Another security feature is a new version of Intel Active Management Technology that can nip worm propagation in the bud. The current VPro systems must be programmed by a third party, but Intel will build into the second version some basic abilities to detect suspicious network traffic so that potentially infected PCs can be isolated from corporate networks, Ferron-Jones said.

"Every customer who buys the Weybridge platform will be able to get a baseline of filtering," he said.

Another new feature in the Weybridge version of VPro will be support for two new remote management standards, one called Web Services Management and another from a committee called the Desktop Mobile Working Group.

Weybridge will debut in desktop PCs in the second half of 2007. For mobile PCs, the first-generation VPro will arrive in Intel's "Santa Rosa" version of Centrino in the second quarter of 2006, and the second-generation will arrive in 2008, Ferron-Jones said.

[caelli]

Intel LaGrande - grand or shrunk?

The LaGrande article makes some claims as did the original 2002 Intel announcement (See C/Net article referenced in this article). BUT --- and BUT again -- that whole LaGrande technology, was clearly linked at the time with Microsoft's "Palladium" (later NGSCB) scheme for security. What this involved, and IT WAS SEEN AS CRUCIAL AT THE TIME, was a new protection "ring" structure for the Intel Pentium, the so-called "Ring -0". Coupled with what Microsoft then called its "Nexus" trusted sub-operating system scheme, this whole package was to provide high trust in the vital CHANNELS between the parts of the PC, e.g. the keyboard, mouse, smart card reader/writer, screen, etc.
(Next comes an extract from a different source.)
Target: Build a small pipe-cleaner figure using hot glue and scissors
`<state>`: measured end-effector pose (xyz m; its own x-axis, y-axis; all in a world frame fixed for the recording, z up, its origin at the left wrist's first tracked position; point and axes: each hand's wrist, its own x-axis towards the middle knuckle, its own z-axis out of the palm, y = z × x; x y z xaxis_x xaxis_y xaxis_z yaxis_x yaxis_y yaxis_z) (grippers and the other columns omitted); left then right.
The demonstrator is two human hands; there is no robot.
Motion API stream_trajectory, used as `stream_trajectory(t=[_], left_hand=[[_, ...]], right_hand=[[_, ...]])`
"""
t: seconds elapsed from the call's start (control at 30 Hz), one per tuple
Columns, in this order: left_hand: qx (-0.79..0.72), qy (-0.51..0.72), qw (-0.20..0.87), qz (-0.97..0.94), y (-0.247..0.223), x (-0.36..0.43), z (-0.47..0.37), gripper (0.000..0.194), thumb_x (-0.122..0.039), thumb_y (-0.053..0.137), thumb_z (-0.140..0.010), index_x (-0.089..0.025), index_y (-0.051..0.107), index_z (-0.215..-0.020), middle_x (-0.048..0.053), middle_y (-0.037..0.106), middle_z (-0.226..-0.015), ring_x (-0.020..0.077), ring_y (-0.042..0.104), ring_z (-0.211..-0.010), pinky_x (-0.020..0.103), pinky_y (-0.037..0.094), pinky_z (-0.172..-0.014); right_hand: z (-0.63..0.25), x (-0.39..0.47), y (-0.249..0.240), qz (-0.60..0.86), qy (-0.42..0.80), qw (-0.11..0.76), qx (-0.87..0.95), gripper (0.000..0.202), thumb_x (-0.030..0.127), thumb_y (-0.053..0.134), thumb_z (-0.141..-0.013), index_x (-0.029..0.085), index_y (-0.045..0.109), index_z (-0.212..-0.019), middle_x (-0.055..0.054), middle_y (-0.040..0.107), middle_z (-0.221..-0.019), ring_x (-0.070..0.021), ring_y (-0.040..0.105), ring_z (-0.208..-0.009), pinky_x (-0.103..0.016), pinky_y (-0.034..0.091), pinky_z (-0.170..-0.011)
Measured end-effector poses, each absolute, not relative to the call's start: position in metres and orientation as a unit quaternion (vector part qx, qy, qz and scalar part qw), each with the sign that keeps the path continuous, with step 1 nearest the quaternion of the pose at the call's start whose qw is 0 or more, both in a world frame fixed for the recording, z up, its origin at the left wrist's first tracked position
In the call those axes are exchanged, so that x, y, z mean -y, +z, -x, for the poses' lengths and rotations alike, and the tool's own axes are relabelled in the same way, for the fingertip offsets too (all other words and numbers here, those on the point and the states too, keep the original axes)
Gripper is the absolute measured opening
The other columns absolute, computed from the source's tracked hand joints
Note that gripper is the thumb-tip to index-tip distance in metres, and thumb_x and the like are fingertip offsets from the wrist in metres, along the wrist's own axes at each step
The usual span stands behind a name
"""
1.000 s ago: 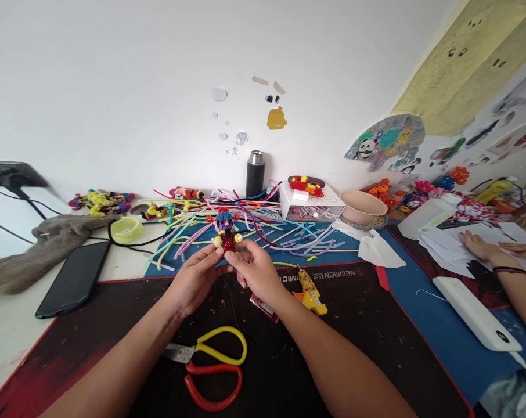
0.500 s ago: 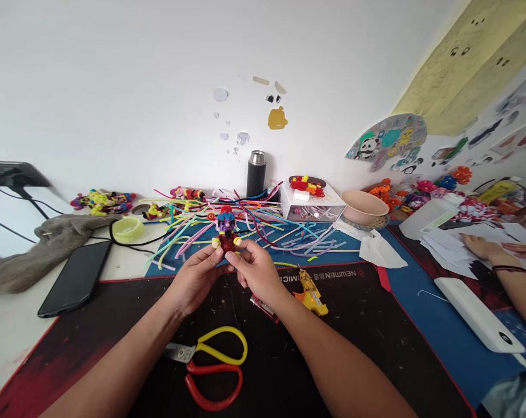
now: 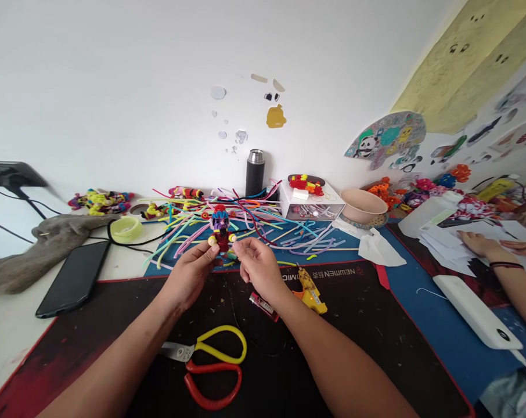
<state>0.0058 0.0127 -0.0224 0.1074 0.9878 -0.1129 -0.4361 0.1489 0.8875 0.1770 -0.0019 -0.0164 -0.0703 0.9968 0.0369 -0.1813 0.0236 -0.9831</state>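
Note:
A small pipe-cleaner doll (image 3: 220, 223) stands upright between my hands, with a blue and red top, a purple face, a dark red body and pale yellow hands. My left hand (image 3: 190, 271) pinches it low on its left side. The closed fingers of my right hand (image 3: 261, 268) meet the doll's other arm; their exact grip is partly hidden. Below my hands, scissors (image 3: 217, 339) with one yellow and one red handle lie on the black mat (image 3: 354, 348). A yellow glue gun (image 3: 312, 299) and a red cylinder (image 3: 263, 305) lie beside my right forearm.
Loose pipe cleaners (image 3: 193, 237) spread behind the doll. Along the wall stand a black flask (image 3: 255, 177), a white box (image 3: 332, 200) and a pink bowl (image 3: 363, 208). A phone (image 3: 74, 278) lies left, a power bank (image 3: 476, 310) right. Another person's hand (image 3: 478, 244) rests on papers.
My right hand's fingers have shifted from the front of the doll's body to its right side, uncovering more of the body. The doll has moved slightly left.

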Motion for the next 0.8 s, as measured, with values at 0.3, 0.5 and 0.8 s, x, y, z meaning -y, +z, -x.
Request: stream_trajectory(t=[0.3, 0.5, 0.8], left_hand=[[-0.384, 0.518, 0.655, -0.394, -0.0253, -0.0106, -0.0096, 0.047, -0.051, 0.106, -0.068, -0.018, 0.088, -0.097, 0.011, 0.084, -0.102, 0.0220, 0.070, -0.087, 0.031, 0.054, -0.082], [-0.373, 0.519, 0.657, -0.400, -0.0235, -0.0099, -0.0106, 0.044, -0.049, 0.105, -0.069, -0.018, 0.088, -0.094, 0.009, 0.083, -0.095, 0.0210, 0.068, -0.082, 0.032, 0.053, -0.080], [-0.371, 0.510, 0.663, -0.403, -0.0246, -0.0096, -0.0104, 0.049, -0.052, 0.105, -0.069, -0.016, 0.089, -0.098, 0.010, 0.083, -0.097, 0.0223, 0.067, -0.086, 0.031, 0.053, -0.080]], right_hand=[[-0.1779, 0.0031, -0.0149, 0.429, 0.549, 0.530, 0.483, 0.054, 0.072, 0.078, -0.090, 0.023, 0.057, -0.081, 0.011, 0.047, -0.055, -0.0078, 0.044, -0.036, -0.024, 0.025, -0.039], [-0.1775, 0.0002, -0.0213, 0.422, 0.549, 0.538, 0.481, 0.055, 0.075, 0.074, -0.091, 0.023, 0.058, -0.082, 0.011, 0.047, -0.053, -0.0084, 0.044, -0.036, -0.024, 0.026, -0.038], [-0.1777, -0.0011, -0.0239, 0.420, 0.550, 0.542, 0.477, 0.053, 0.074, 0.074, -0.091, 0.024, 0.060, -0.083, 0.009, 0.051, -0.057, -0.0087, 0.045, -0.038, -0.024, 0.029, -0.039]])
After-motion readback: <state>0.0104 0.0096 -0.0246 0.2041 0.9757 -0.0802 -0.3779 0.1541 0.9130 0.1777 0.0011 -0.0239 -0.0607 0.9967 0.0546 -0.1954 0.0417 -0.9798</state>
And it was to be intimately conencted to that Trusted Platform Alliance (now Trusted Platform Group) TPM (Trusted Platform Module) chip and supporting software/firmware.

Of course all this, in principle, just would NOT be needed if the original MULTICS based security design of Intel's IA32, 4-ring, segmented and capability enforcing memory, structure had been used and maintained!!! It wasn't - and that is history as the riskier RISC 2-state machine philosophy of the late 1980s took hold (MS Windows'NT, LINUX, etc)

So - C/Net News - help - just WHAT HAS INTEL ANNOUNCED? Is this the "LaGrande" of 2002/3? Are there now 5 protection rings? Does Intel offer a new "NEXUS" style security enforcing sub-system? How on earth does all this fit with a dual core (32/64bit) structure? How does it all work in a pure 64bit sturcture (Itanium style, etc.)?

Great article but - wow - what question it raises!!

Intel - give us the full details - "where's the beef?"

Bill Caelli

[Stating]

Seems Like Thin Client, Fat Server A Better Model

You have companies like Intel and Microsoft trying to throw yet more complexity and $cost at a problem that they have failed to solve now for the past 15 years. A decentralized solution to a decentralized problem won't work.

The worse the problem of PC infections becomes, the more I gravitate to the Sun Microsystems model of thin clients and fat servers (I know, McNealy didn't invent this, but he sure championed it). It's a lot easier to protect one big server, running one copy of the OS, one set of application programs, one set of security patches, one antivirus/spyware program, and one firewall, than to maintain 100s or 1,000s of individual PCs sitting out there in Userland. It's also a really stupid use of resources when you consider how much CPU/memory/disk idle time that $2,000 device on your desktop has vs. how much heat and power it consumes. What's the total actual utilization time that the resources are busy working at the speed of light, a few minutes a day? SETI figured that out when they distributed their signal crunching screensaver.